The plan, too, was met with what today sound like familiar criticisms of the country’s ability to absorb the influx of people.

“We don’t think the federal government is taking its own financial responsibility seriously. The federal government is cutting back. They’re capping programs,” Bob Rae, then Ontario’s NDP premier, commented.

“They’re not transferring dollars to match the real cost, whether it’s training, whether it’s (teaching) English as a second language, whether it’s social services.”

Another big shift under Mulroney’s government was the focus on drafting well-heeled economic and skilled immigrants to Canada, which saw the ratio of permanent residents in family and refugee classes drop significantly from about 65 per cent in the mid-1980s to about 43 per cent in 1990s, and about 40 per cent now.

Mulroney’s measures severed Canada’s immigration intake from the boom-and-bust cycle of the economy.

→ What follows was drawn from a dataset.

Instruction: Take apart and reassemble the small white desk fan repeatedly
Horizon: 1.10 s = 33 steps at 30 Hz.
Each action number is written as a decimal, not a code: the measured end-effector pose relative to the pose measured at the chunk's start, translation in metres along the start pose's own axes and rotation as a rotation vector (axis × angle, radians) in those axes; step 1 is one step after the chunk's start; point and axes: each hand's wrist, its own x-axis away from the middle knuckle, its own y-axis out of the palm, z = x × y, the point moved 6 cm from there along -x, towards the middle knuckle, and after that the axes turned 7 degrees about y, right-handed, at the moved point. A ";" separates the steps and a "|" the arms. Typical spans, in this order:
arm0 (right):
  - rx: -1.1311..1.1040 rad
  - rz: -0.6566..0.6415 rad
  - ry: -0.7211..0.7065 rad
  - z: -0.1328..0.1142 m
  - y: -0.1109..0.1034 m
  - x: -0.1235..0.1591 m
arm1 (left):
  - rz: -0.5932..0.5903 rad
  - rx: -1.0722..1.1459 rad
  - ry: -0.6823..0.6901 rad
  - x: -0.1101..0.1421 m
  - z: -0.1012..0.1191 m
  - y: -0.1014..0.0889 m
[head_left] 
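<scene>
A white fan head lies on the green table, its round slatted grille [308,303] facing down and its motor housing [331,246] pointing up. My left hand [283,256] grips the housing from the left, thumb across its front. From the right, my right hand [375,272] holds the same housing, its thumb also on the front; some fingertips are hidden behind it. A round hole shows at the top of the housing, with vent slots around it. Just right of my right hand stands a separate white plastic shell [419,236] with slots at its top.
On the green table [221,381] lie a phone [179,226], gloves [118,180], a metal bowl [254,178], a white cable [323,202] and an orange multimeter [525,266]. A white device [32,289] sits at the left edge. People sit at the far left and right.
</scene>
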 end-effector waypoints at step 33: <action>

Successive governments have stuck to the same high-immigrant intake, regardless of how good or bad the economy was performing.

It has set Canada apart from other western countries, where immigration issues are often politicized. Coupled with the official multiculturalism policy introduced by the government of Pierre Trudeau in 1971 in response to Quebec’s growing nationalist movement, it has contributed to Canada’s image as a welcoming country to immigrants.

Public support for immigration has remained fairly high and Canada seemed to have fared well despite such economic challenges as the burst of the dot-com bubble from the late 1990s to mid-2000s, the global financial crisis in 2008 and 2009, and the economic downturn driven by the oil-price slump in the mid-2010s.

Observers, however, note the challenges and circumstances of those economic fluctuations were different than what we see today: there was enough housing stock in the 1990s and the impacts of the crashes in the financial, tech and oil markets since were sectoral, regional and temporary.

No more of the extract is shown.